Problem details |
Set out exactly, line by line, the stretch of data below that begins at the line containing "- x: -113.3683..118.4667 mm" and ends at the line containing "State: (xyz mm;", with both ends kept.

Input data |
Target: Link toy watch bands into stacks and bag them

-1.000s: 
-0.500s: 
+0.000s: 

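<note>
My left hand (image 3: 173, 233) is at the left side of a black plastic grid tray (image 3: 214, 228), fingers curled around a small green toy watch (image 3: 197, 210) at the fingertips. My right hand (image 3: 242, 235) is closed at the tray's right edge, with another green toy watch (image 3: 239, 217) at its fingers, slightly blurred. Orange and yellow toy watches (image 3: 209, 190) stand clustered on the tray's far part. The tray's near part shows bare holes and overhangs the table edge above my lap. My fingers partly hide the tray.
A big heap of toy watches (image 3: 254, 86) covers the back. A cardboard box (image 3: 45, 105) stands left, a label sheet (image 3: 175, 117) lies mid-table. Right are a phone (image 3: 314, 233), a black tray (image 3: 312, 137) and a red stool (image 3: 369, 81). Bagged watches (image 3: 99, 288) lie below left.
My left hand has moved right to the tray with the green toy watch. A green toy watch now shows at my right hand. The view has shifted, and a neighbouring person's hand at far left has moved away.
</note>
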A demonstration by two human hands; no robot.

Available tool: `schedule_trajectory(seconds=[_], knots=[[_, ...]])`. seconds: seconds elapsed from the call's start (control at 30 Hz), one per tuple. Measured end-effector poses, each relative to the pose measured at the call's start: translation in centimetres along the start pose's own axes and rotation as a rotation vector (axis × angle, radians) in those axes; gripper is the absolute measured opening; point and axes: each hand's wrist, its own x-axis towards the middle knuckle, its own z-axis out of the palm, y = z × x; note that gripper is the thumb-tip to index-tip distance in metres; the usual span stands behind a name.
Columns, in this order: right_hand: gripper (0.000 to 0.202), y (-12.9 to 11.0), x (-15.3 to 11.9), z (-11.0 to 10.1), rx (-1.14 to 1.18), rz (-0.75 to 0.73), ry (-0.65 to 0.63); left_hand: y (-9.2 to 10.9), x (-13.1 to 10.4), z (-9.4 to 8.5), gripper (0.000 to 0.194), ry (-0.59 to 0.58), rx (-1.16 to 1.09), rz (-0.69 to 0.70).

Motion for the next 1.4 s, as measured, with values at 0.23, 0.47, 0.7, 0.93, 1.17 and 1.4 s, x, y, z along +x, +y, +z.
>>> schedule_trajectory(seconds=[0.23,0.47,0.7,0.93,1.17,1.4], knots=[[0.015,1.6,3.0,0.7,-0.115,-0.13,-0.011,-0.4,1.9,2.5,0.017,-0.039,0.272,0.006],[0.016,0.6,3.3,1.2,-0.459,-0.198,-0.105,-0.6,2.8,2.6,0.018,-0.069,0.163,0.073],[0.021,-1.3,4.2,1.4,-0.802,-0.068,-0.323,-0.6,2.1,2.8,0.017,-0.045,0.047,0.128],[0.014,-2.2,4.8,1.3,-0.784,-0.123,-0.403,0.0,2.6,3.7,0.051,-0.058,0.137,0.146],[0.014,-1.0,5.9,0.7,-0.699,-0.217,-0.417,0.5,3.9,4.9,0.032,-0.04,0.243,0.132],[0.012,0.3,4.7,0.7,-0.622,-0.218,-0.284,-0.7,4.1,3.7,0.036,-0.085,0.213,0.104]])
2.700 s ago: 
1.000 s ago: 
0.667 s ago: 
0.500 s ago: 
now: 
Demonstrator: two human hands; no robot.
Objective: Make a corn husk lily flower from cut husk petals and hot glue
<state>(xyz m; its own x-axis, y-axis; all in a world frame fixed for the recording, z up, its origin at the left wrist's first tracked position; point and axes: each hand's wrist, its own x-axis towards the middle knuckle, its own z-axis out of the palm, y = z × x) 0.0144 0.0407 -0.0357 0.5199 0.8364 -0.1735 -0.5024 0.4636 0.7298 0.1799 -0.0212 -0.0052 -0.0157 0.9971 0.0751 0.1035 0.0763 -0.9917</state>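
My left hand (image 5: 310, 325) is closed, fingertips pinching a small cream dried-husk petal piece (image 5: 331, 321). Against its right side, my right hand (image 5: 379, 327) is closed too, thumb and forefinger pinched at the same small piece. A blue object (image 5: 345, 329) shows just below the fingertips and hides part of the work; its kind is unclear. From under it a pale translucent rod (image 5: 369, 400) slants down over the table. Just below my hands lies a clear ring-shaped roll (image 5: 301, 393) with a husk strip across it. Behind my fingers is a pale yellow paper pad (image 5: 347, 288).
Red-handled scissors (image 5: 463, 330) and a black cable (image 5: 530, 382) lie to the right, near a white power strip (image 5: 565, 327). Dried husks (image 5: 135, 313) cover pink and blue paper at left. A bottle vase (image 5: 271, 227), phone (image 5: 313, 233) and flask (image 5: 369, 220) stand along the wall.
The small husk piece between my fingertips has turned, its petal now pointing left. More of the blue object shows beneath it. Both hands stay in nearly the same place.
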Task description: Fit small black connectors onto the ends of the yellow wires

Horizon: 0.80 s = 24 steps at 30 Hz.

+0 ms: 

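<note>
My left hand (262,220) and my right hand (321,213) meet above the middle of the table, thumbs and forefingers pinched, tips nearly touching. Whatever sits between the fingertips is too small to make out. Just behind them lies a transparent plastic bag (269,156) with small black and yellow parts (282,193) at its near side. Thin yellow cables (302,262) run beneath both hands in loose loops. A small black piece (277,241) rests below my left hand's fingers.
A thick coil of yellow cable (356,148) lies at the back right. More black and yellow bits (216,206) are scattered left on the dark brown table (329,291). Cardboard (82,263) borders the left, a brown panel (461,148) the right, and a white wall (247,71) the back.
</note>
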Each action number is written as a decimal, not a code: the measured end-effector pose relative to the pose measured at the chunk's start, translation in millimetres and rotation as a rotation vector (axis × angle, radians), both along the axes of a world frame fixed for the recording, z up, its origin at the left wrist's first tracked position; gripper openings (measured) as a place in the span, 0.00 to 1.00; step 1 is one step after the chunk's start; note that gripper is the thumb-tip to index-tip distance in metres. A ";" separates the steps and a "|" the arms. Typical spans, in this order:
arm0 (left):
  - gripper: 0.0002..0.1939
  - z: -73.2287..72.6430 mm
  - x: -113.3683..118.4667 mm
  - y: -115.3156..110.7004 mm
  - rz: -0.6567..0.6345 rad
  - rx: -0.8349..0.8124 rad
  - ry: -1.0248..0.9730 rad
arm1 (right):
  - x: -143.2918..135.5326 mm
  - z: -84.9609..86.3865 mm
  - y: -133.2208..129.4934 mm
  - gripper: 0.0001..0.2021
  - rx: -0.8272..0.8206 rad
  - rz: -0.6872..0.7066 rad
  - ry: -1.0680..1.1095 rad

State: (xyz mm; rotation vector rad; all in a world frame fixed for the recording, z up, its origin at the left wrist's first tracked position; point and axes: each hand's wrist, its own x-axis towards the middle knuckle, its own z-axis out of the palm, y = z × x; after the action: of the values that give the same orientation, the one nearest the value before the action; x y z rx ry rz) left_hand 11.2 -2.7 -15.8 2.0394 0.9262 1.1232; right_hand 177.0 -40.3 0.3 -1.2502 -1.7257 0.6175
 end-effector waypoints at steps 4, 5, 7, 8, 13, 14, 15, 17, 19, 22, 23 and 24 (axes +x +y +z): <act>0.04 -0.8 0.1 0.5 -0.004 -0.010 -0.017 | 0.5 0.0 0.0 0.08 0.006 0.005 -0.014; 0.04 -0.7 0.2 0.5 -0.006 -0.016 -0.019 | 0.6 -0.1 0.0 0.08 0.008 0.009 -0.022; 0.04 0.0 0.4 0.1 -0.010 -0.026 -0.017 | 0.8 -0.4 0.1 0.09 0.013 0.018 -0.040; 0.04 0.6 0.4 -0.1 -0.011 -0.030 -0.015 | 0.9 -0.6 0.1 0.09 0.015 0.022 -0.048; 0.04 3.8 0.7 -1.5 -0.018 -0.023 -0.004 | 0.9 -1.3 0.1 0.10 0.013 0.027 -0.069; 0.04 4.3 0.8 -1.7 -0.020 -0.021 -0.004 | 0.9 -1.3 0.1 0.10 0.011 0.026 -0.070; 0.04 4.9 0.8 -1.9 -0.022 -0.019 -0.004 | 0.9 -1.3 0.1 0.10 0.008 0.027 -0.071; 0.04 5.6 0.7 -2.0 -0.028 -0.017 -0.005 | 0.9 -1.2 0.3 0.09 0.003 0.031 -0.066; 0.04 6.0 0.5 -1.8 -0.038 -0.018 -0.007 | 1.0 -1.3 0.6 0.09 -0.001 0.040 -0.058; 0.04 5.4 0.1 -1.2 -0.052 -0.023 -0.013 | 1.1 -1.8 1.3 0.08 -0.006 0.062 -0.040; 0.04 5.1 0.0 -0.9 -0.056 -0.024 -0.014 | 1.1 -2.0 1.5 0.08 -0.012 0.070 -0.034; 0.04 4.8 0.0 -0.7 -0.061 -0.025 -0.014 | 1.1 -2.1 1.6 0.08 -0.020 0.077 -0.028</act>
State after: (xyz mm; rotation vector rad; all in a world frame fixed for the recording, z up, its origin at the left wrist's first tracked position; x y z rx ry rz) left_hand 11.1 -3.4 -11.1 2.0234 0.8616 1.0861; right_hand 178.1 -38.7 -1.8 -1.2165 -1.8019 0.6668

Written solution |
  - x: -113.3683..118.4667 mm
  - y: -115.3156..110.7004 mm
  - rz: -0.6567..0.6345 rad
  - rx: -0.8349..0.8124 rad
  - ry: -1.0248..0.9730 rad
arm1 (right):
  - x: -143.2918..135.5326 mm
  - z: -84.9609..86.3865 mm
  - y: -133.2208..129.4934 mm
  - gripper: 0.0001..0.2021
  - rx: -0.8272..0.8206 rad
  - rz: -0.6872..0.7066 rad
  - ry: -1.0680..1.1095 rad

State: (xyz mm; rotation vector rad; all in a world frame fixed for the recording, z up, its origin at the left wrist's first tracked position; point and axes: each hand's wrist, its own x-axis towards the middle knuckle, its own z-axis out of the palm, y = z × x; after the action: of the values that give the same orientation, the one nearest the value before the action; x y z rx ry rz) left_hand 11.2 -2.7 -15.8 2.0394 0.9262 1.1232; right_hand 177.0 -40.3 0.3 -1.2502 -1.7257 0.6175

The output returned above is complete.